Festival d’Avignon Off

On prend le ciel et on le coud avec la terre , autour de l’œuvre de Christian Bobin, conception et mise en scène de Yan Allegret

351976A3-1046-49CF-9655-FCB338614427« J’ai choisi d’aborder l’écriture de Christian Bobin, de façon panoramique, en puisant dans une dizaine de livres différents», écrit Yan Allegret.   Avec le musicien Yann Féry, il butine avec gourmandise dans la prose simple, limpide mais toute en sagesse de l’écrivain, avec des extraits de La Part manquante, Mozart de la pluie ou L’homme joie , et Lettre oubliée entre deux pages

On pénètre avec lui dans la « chambre d’écriture » de l’auteur et l’on partage, de séquence en séquence, son regard aigu sur le monde et les gens. Une jeune mère à l’enfant, rencontrée à la gare de Lyon-Part- Dieu devient une icône de la solitude des femmes, « elle se donne en pâture à son petit », avec son pendant, celle des hommes : « Les enfants naissent de femmes, les femmes naissent des femmes. (…) Il reste aux hommes le travail (..) les guerres ».  
Plus loin, il est question de clefs d’or mais «Il n’y a pas de porte ou bien, elle est ouverte depuis longtemps… ». Et souvent de la «sagesse éblouie de l’enfance ». Lui-même auteur, le comédien et metteur en scène nous amène vers une plus grande intimité avec Christian Bobin, jusqu’à la source de son écriture : «Depuis l’enfance,  je suis en pourparlers avec moi-même. Pour continuer à me parler, j’ai commencé d’écrire ».  
Un bouquet de mariée orne la chapelle du Théâtre des halles :  les âges de la vie défilent, de l’enfance à la mort, sous la plume de Christian Bobin,  habitée avec ferveur par Yan Allegret. Même s’il a parfois du mal à trouver sa place dans la salle et sur le plateau exigus, Yann Féry l’accompagne de susurrements, de bruits discrets  ou de quelques accords de guitare : un univers sonore apaisé…

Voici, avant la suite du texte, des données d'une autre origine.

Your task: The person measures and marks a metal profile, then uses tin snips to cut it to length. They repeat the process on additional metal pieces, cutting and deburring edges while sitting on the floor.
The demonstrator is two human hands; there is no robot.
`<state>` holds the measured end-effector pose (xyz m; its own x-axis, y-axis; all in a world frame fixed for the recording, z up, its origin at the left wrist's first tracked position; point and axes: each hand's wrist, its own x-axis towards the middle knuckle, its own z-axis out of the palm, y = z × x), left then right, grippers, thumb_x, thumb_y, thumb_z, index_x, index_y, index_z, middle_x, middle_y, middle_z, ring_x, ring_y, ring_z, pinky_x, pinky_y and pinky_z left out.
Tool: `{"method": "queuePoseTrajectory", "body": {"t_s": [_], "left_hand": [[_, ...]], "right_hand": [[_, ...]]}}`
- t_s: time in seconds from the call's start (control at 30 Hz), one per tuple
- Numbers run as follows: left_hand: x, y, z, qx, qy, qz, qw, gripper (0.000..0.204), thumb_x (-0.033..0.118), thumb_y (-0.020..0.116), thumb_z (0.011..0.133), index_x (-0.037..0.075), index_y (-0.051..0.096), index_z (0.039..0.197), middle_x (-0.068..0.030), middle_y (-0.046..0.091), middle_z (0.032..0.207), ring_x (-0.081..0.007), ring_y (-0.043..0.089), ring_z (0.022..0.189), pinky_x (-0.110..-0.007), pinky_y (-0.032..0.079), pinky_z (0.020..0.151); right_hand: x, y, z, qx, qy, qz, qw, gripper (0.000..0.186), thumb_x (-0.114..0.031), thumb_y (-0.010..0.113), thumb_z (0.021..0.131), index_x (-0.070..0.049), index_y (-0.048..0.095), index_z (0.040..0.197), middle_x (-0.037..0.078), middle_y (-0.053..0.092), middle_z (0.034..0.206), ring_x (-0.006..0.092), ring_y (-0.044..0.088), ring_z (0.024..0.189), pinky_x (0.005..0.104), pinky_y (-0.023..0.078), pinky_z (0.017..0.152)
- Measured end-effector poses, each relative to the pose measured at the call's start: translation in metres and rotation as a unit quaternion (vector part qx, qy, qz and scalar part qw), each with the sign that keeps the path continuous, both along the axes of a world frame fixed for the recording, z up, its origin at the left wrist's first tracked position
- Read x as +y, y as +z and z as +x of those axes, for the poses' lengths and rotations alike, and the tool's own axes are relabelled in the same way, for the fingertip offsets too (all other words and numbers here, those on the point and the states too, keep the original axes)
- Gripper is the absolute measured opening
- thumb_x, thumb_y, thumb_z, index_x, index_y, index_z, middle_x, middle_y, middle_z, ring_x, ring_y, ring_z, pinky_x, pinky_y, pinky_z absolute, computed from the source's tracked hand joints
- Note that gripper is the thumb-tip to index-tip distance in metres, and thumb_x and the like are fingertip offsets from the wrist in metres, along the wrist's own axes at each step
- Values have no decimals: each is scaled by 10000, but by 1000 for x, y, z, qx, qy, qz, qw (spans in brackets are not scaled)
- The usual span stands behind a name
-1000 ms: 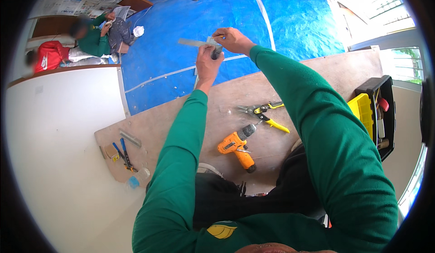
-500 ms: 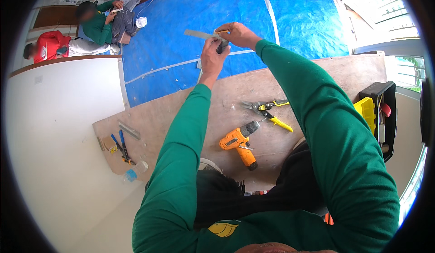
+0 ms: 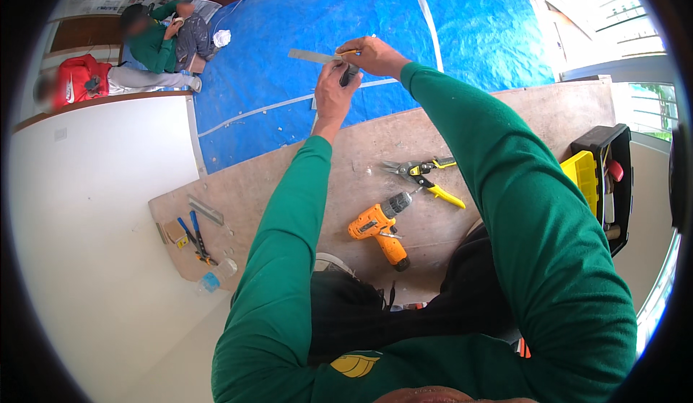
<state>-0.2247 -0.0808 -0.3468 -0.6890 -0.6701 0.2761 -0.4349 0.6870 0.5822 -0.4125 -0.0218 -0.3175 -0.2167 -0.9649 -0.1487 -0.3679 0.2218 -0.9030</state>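
Observation:
Both my arms reach forward past the far edge of the brown board. My left hand [image 3: 333, 96] is closed on a flat grey metal strip [image 3: 309, 56], which sticks out to the left. Something dark and rounded [image 3: 350, 76] also sits in the left hand's grasp, and I cannot make out its kind. Just to the right, my right hand [image 3: 375, 57] pinches a thin yellow-orange pencil [image 3: 351, 52] against the strip's near end. The pencil's tip is partly hidden by the fingers.
An orange cordless drill [image 3: 375, 228] and yellow-handled snips [image 3: 427, 179] lie on the board [image 3: 289, 186]. At left are blue-handled pliers [image 3: 195, 237] and a plastic bottle [image 3: 216, 277]. A black toolbox [image 3: 610, 186] stands right. Two people [image 3: 151, 46] [image 3: 79, 78] sit beyond the white wall.
Both hands and the strip have shifted slightly left in the picture, still close together. Far left, the person in red has moved an arm.

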Motion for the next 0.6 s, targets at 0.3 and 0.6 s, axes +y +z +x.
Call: {"method": "queuePoseTrajectory", "body": {"t_s": [0.3, 0.6], "left_hand": [[-2, -2, -1, -4, -2, -3, 1000, 497, 333, 907, 895, -3, 787, 1242, -133, 710, 1312, -326, 731, 1152, -426, 611, 977], [-1, 3, -4, -11, 1, 19, 1000, 490, 332, 906, 891, 7, 792, 1240, -120, 708, 1312, -324, 729, 1152, -430, 608, 983]], "right_hand": [[-1, -4, 0, 7, -5, 5, 1000, 398, -346, 657, 1069, -132, 776, 1384, 163, 785, 1313, 325, 760, 1155, 437, 598, 1040], [-3, -10, -1, -10, -8, -6, 1000, 407, -312, 663, 1023, -110, 786, 1354, 178, 794, 1281, 332, 767, 1146, 436, 601, 1028]]}}
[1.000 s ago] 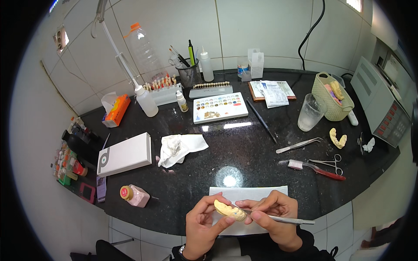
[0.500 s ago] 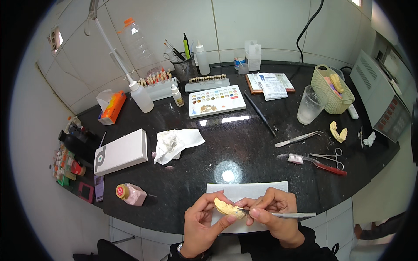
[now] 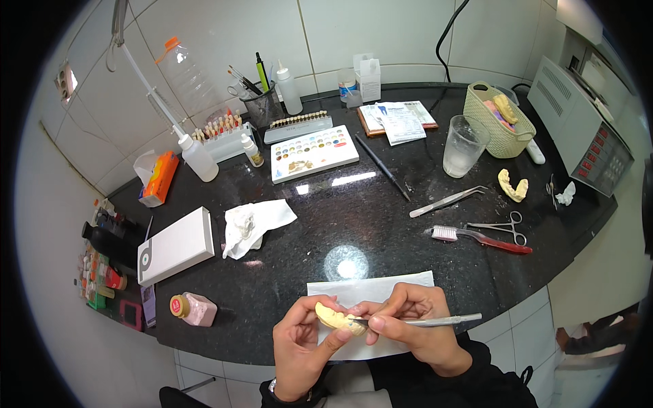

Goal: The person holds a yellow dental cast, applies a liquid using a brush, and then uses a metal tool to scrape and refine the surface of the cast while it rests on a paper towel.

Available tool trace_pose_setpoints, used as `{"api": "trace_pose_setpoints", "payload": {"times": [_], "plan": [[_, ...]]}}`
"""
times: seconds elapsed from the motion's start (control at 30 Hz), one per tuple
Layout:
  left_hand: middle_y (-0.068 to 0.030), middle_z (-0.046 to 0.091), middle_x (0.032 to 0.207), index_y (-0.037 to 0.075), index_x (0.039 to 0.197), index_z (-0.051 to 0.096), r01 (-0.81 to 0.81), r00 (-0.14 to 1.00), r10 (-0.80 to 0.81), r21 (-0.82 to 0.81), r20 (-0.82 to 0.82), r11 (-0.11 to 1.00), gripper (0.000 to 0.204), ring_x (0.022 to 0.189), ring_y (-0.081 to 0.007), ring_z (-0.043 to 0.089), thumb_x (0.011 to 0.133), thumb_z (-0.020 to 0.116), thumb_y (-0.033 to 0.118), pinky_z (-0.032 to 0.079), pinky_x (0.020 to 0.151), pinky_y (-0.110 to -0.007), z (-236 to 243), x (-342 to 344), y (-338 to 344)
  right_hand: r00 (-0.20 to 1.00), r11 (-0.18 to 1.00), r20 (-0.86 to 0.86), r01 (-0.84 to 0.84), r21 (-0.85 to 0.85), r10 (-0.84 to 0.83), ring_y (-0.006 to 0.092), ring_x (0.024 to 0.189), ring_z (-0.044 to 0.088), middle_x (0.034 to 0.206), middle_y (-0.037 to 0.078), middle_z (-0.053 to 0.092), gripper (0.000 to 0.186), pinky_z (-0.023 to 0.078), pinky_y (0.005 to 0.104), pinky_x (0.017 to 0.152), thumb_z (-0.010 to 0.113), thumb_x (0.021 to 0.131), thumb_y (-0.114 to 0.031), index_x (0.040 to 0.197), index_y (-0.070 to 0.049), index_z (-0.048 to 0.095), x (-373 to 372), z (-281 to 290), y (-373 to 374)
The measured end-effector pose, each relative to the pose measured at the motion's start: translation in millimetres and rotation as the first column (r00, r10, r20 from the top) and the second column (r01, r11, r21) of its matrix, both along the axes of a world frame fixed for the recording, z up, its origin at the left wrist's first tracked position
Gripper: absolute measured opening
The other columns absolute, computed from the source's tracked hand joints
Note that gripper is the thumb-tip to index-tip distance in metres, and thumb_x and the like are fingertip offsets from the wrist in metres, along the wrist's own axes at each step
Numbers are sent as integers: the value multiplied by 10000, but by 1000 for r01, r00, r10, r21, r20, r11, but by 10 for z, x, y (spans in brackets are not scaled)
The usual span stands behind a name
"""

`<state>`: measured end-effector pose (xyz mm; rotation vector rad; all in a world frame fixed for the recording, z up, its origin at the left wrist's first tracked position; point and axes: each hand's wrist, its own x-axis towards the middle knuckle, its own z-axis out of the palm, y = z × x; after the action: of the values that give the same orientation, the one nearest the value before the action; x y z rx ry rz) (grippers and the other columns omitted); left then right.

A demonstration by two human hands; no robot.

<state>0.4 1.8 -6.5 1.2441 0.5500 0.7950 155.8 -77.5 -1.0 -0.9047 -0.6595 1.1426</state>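
Note:
At the front of the black counter, my left hand [image 3: 299,350] is closed around a yellow plaster dental cast [image 3: 333,317], thumb below and fingers along its upper edge. My right hand [image 3: 425,330] grips a slim metal-handled carving knife [image 3: 449,319] like a pen. Its dark tip touches or almost touches the right end of the cast; fingers partly hide the contact. Right-hand fingertips also rest close by the cast. Under both hands lies a white paper sheet [image 3: 371,287].
Right of the paper lie a red toothbrush [image 3: 500,243], a clamp [image 3: 503,226], tweezers [image 3: 445,202] and another cast [image 3: 513,185]. A glass [image 3: 465,146] and basket [image 3: 500,129] stand behind. Leftward are a pink bottle [image 3: 197,309], white box [image 3: 177,246], crumpled tissue [image 3: 255,224] and palette [image 3: 315,155].
The whole view has shifted, so counter things sit further left and slightly higher. Both hands keep nearly the same grip on the cast and knife.

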Motion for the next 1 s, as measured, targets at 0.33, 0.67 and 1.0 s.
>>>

Ce spectacle de cinquante minutes offre une entrée dans une œuvre qui,  depuis Lettre pourpre (1977) jusqu’à Ressusciter (2001) et Noireclaire (2015) trace une route singulière dans le paysage littéraire français.

Mireille Davidovici

Jusqu’au 29 juillet à 22 heures 30, Théâtre des Halles, rue du Roi René, Avignon. T. 04 90 85 02 38.

La plupart des livres de Christian Bobin sont publiés aux éditions Gallimard.